About this task - Find every line below that contains the word "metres" and copy it out.

[Data for this task]

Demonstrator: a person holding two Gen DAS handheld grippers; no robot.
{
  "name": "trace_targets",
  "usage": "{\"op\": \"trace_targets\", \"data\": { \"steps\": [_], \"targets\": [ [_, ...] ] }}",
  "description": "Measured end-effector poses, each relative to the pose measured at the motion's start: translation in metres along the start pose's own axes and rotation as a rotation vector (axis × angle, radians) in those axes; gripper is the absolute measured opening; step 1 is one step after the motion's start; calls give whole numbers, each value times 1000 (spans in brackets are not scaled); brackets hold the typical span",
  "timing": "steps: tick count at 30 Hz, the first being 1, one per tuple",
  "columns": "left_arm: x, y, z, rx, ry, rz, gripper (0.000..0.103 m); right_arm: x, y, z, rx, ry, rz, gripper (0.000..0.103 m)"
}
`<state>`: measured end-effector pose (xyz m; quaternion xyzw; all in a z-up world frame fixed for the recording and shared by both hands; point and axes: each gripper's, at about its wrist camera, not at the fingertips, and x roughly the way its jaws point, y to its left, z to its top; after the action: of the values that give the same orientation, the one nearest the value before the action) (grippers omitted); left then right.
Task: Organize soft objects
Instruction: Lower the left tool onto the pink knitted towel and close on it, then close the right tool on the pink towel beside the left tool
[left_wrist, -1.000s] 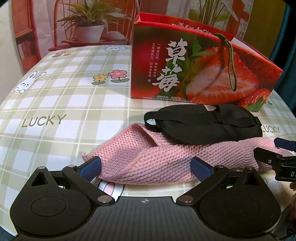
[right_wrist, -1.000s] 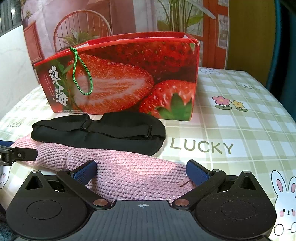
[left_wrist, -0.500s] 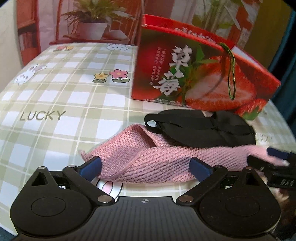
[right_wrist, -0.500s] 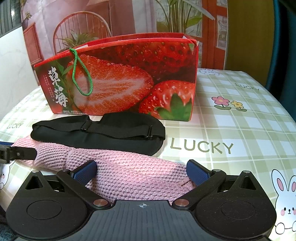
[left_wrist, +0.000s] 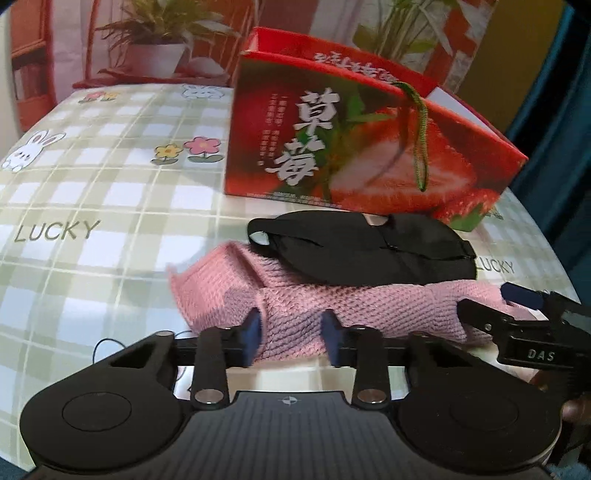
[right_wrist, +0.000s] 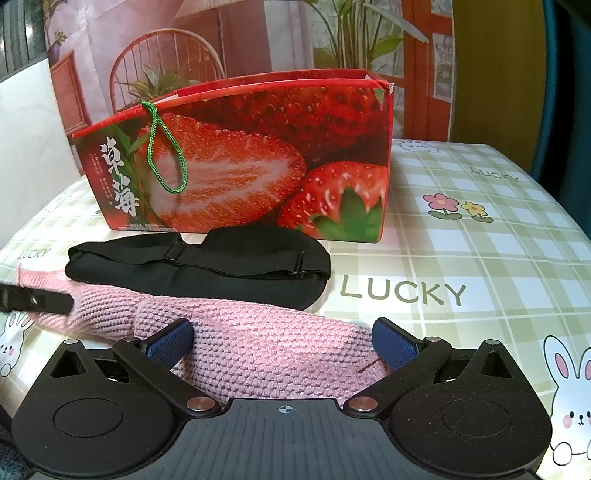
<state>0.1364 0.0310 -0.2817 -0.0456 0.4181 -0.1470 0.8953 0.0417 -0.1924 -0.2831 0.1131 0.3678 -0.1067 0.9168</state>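
Note:
A pink knitted cloth (left_wrist: 332, 299) lies along the near side of the table, with a black eye mask (left_wrist: 369, 254) resting on its far edge. My left gripper (left_wrist: 293, 332) has closed in on the cloth's left part, its blue pads pinching the fabric. My right gripper (right_wrist: 284, 341) is open with the cloth's right end (right_wrist: 266, 339) between its pads. The mask also shows in the right wrist view (right_wrist: 207, 266). The right gripper shows at the right of the left wrist view (left_wrist: 517, 306).
A red strawberry box (left_wrist: 362, 147) with a green cord stands open-topped just behind the mask; it also shows in the right wrist view (right_wrist: 251, 166). The table (left_wrist: 92, 199) wears a green checked cloth with rabbits and "LUCKY". A potted plant (left_wrist: 155, 48) stands far back.
My left gripper's jaws have closed from wide open onto the pink cloth, and the cloth's left end has bunched and lifted. The right gripper has stayed open and barely moved.

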Motion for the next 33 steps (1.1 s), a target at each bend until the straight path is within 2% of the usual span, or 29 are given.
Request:
{"op": "trace_targets", "data": {
  "steps": [1,11,14,20,22,25,26,27,29,31,33],
  "targets": [
    [0,0,-1,2,0,-6,26,0,0,0,0,-1,1,103],
    [3,10,-3,-18,-2,-33,26,1,0,3,1,6,9,103],
    [4,15,-2,-38,-2,-51,26,-3,-2,9,39,23,-6,103],
    [3,16,-4,-35,-8,-64,26,-24,-3,16,61,-33,-54,102],
    [3,18,-4,-46,-11,-73,27,-30,-3,16,62,-45,-46,99],
    [2,23,-4,-69,-10,-89,27,-34,1,16,38,-26,-24,89],
    [2,22,-4,-68,-9,-88,27,-33,3,16,24,-12,-9,82],
    [2,22,-4,-63,-9,-84,27,-34,5,15,10,1,7,71],
    [2,20,-4,-50,-10,-77,27,-28,9,13,-1,57,32,61],
    [1,19,-5,-46,-13,-75,27,-20,10,8,6,99,22,61],
    [1,20,-5,-51,-16,-78,27,-17,8,6,28,95,20,62]
  ]
}}
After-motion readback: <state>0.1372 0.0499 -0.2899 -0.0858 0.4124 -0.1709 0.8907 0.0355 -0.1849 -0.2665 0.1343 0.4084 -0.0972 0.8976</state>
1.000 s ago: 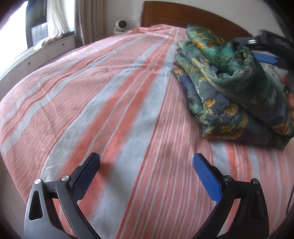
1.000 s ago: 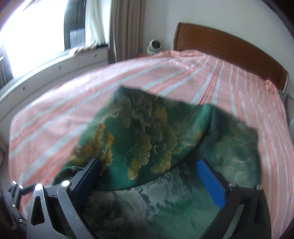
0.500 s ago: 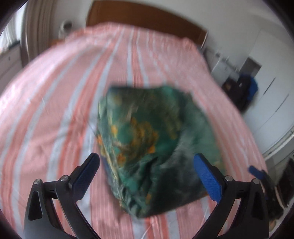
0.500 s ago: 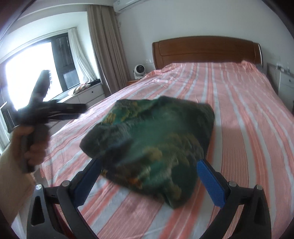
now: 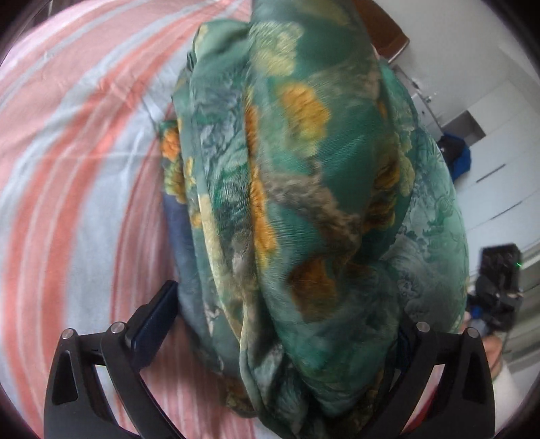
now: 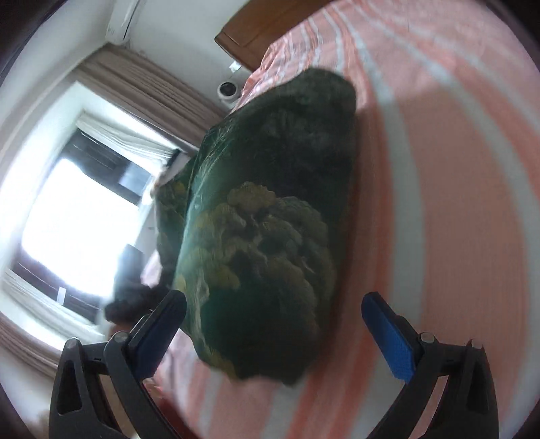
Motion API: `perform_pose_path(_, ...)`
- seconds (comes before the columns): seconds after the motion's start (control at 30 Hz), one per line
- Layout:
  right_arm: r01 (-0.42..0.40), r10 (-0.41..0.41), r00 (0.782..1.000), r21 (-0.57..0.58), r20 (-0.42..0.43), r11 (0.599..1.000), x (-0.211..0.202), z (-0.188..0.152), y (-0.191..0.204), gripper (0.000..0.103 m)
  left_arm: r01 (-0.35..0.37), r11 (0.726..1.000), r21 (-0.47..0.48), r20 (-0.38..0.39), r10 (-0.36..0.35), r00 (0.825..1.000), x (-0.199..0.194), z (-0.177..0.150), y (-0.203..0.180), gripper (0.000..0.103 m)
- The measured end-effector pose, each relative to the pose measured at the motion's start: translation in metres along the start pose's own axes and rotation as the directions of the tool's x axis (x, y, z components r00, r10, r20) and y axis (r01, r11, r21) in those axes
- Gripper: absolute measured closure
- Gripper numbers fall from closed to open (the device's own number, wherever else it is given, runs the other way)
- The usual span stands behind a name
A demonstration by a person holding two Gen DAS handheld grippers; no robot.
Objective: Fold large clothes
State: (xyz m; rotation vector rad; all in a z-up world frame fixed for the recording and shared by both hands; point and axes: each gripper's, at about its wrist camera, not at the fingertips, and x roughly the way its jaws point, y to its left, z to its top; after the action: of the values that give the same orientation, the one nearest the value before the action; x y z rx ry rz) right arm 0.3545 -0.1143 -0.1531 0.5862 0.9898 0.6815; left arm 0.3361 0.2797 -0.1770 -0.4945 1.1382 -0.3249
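Observation:
A green floral garment [image 5: 303,209], folded into a thick bundle, lies on the striped bed [image 5: 67,169]. My left gripper [image 5: 280,320] is open with its fingers wide apart around the near end of the bundle; the right finger is hidden behind the cloth. In the right wrist view the same bundle [image 6: 266,236] fills the middle. My right gripper [image 6: 273,317] is open and straddles its near end, both blue pads apart from the cloth. Both views are tilted and blurred.
The orange and white striped bedsheet [image 6: 455,202] spreads around the bundle. A wooden headboard [image 6: 256,30], a window [image 6: 77,216] with curtains and white cupboards [image 5: 499,141] surround the bed. The other hand-held gripper [image 5: 496,290] shows dark at the right edge.
Both grippers have moved in close to the folded bundle and rolled sideways. Each now has the bundle between its open fingers, where before it lay further ahead.

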Motion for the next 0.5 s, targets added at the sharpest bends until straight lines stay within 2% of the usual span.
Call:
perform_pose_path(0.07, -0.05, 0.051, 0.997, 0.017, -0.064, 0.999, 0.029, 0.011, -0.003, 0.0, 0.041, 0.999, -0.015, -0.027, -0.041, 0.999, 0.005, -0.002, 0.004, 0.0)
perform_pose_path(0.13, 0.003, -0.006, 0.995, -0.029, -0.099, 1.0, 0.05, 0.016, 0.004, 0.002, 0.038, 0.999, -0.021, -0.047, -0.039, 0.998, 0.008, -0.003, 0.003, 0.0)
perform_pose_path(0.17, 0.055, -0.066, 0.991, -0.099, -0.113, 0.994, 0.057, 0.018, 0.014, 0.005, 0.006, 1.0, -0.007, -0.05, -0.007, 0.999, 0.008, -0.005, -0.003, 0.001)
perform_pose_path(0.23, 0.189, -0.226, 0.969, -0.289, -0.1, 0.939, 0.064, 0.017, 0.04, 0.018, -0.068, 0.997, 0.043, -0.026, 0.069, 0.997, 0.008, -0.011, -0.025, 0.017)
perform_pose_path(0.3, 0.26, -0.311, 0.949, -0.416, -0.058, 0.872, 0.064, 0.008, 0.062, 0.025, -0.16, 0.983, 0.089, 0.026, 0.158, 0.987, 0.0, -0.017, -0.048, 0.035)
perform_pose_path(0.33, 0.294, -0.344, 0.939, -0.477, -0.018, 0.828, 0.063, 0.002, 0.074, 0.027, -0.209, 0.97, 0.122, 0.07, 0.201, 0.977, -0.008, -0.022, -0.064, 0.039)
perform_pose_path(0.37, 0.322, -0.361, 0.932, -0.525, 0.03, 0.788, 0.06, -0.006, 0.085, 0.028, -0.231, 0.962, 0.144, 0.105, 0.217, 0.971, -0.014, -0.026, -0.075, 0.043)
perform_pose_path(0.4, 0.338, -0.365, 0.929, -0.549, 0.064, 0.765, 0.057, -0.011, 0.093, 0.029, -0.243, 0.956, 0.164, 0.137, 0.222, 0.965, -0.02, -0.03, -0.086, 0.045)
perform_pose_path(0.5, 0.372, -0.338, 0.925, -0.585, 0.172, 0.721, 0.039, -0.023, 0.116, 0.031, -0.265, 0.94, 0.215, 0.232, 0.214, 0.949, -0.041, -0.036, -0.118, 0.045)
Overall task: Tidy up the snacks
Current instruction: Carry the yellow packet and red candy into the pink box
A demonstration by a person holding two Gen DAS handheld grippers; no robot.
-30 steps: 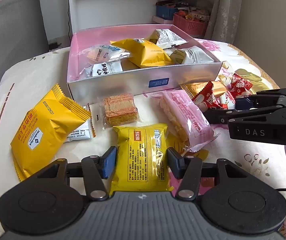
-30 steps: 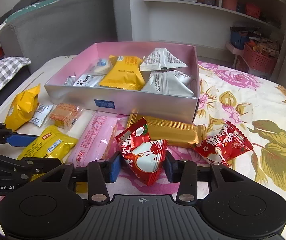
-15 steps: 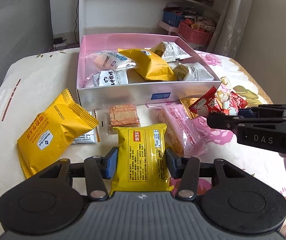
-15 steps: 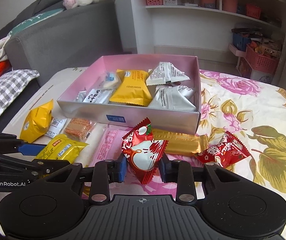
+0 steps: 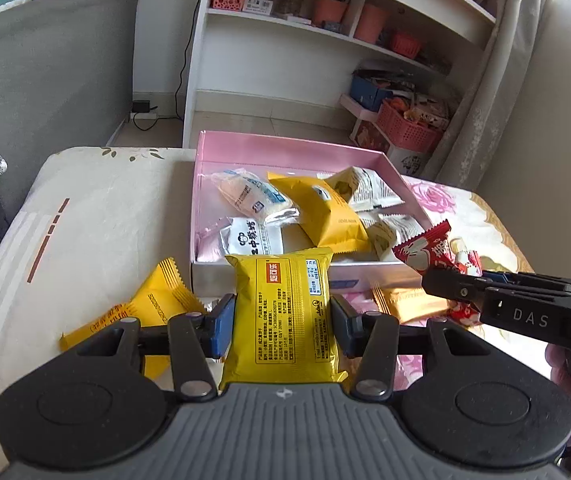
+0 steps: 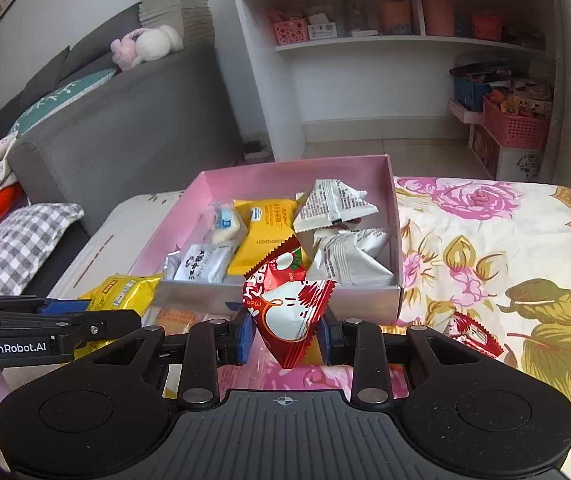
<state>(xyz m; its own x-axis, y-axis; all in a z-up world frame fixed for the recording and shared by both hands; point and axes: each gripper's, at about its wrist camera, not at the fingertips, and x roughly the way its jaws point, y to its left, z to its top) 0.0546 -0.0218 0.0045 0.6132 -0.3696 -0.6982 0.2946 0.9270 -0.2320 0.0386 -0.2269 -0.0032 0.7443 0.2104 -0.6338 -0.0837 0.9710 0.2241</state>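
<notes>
Left hand-held gripper [image 5: 281, 320] clamps one yellow packet [image 5: 283, 316], long axis pointing toward the pink box [image 5: 213, 216]; right hand-held gripper [image 6: 285, 336] clamps one red packet [image 6: 287, 308], tip down.

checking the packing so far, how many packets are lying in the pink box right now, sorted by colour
yellow packet: 1
white packets: 3
clear bun packet: 1
total: 5 in the pink box, unless the lower right white one hides another
</notes>
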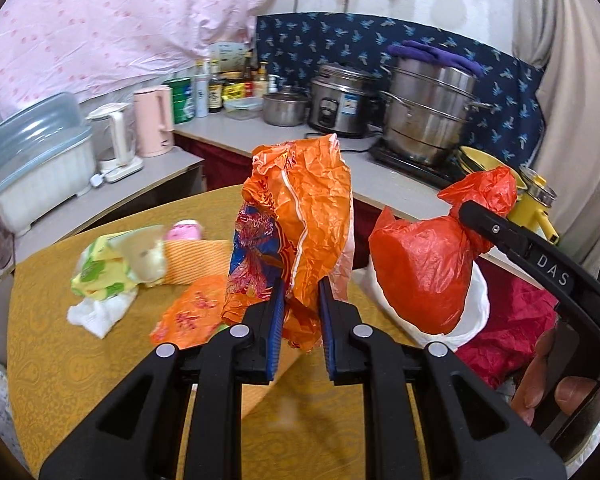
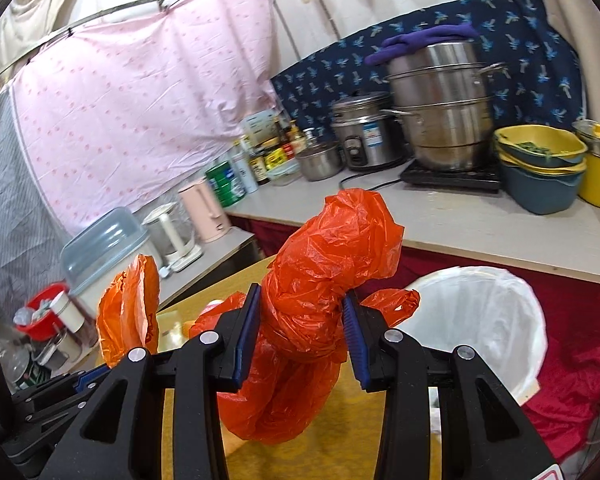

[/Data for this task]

Response area -
  "description": "Measured end-effector poses, each relative to the pose measured at the motion's start: translation in metres along the start pose's own axes and rotation as a rotation vector (axis × angle, radians) in those axes; gripper is the absolute measured opening; step 1 is one step after the motion's start; calls give whole numbers, each value times 1000 (spans in brackets are not scaled); brackets hold the typical span",
- The measured end-effector pose, each relative to the pose measured at the motion's start: translation in metres along the start pose's own axes and rotation as the directions of the tool's x axis (x, y, z components r00, r10, r20) and y axis (r01, r11, r21) in those axes

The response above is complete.